* EXERCISE BRIEF *
The required output is the line containing "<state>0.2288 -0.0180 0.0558" and every line after it, transcribed exactly through the end of the data below.

* DATA EXCERPT *
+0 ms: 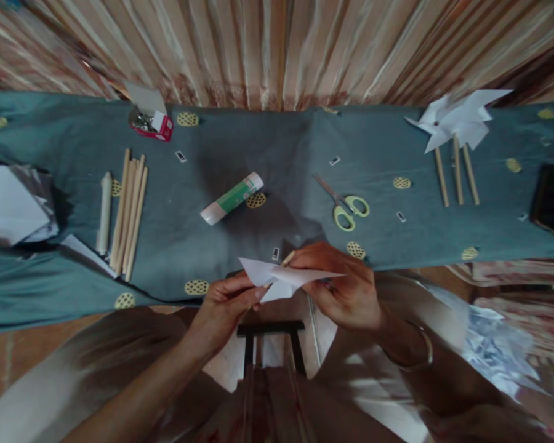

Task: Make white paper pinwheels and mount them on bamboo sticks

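Teal pineapple-print cloth [286,147] lies before pleated curtains [268,52]; left grip [226,307] and right grip [351,292] pinch folded white paper [281,288].

Spread out, a teal counter cloth [373,135] printed with yellow pineapples and small lettered patches. Lying on its right end, a black smartphone [553,198]. Hanging in folds along the far edge, a beige curtain [258,55] with reddish patches. At lower right, reddish patterned fabric [503,307]. Low in the centre, a dark frame [271,329] over tiled floor [28,351].
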Available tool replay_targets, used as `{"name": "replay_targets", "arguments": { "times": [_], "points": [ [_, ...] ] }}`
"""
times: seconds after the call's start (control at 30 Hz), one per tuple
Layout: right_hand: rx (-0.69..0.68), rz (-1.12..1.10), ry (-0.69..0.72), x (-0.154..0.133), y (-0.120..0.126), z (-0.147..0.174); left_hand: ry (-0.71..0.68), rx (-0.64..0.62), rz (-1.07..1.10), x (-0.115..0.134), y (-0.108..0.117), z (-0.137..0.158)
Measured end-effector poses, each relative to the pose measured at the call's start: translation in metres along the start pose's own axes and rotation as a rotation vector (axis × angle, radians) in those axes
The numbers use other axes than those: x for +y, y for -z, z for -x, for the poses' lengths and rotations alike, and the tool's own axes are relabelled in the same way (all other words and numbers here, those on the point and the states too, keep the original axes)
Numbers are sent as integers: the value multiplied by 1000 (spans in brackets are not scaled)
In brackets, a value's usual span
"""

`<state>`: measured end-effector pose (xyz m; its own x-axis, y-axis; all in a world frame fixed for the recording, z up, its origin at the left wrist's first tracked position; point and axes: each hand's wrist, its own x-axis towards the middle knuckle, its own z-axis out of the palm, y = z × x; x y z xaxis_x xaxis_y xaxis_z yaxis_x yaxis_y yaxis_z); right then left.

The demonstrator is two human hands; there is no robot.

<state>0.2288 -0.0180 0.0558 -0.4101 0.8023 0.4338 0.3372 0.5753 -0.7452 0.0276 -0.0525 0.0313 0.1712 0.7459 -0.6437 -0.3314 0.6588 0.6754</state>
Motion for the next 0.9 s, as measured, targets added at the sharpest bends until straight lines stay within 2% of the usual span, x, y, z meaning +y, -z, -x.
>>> {"name": "replay_targets", "arguments": {
  "times": [0.3,0.6,0.73,0.83,0.9],
  "points": [
    [-17,2,-19,-1,2,-1,16,-17,-12,-4,6,0],
    [6,-2,-47,-3,1,1,-12,-29,-16,-3,3,0],
    [43,-110,-306,-2,-3,4,1,-14,24,-4,4,-2],
    [52,-278,-527,4,-9,6,-12,-9,25,-4,4,-3],
    [49,-413,-619,11,-13,5,-15,-4,10,-4,4,-4]
  ]
}}
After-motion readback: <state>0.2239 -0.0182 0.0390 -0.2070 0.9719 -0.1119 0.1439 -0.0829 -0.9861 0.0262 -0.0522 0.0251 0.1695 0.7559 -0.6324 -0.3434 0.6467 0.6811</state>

* WRITTEN SOLUTION *
<state>0.2288 -0.0180 0.0558 -0.4101 0.8023 0.4338 0.3372 0.5753 -0.7452 0.0276 -0.0525 0.0313 0.1712 0.7459 -0.6437 -0.3314 0.6588 0.6754</state>
Motion for the next 0.9 s, as measured, targets added at the sharpest bends until straight lines stay within 2% of the usual span, x, y, z meaning +y, -z, -x.
>>> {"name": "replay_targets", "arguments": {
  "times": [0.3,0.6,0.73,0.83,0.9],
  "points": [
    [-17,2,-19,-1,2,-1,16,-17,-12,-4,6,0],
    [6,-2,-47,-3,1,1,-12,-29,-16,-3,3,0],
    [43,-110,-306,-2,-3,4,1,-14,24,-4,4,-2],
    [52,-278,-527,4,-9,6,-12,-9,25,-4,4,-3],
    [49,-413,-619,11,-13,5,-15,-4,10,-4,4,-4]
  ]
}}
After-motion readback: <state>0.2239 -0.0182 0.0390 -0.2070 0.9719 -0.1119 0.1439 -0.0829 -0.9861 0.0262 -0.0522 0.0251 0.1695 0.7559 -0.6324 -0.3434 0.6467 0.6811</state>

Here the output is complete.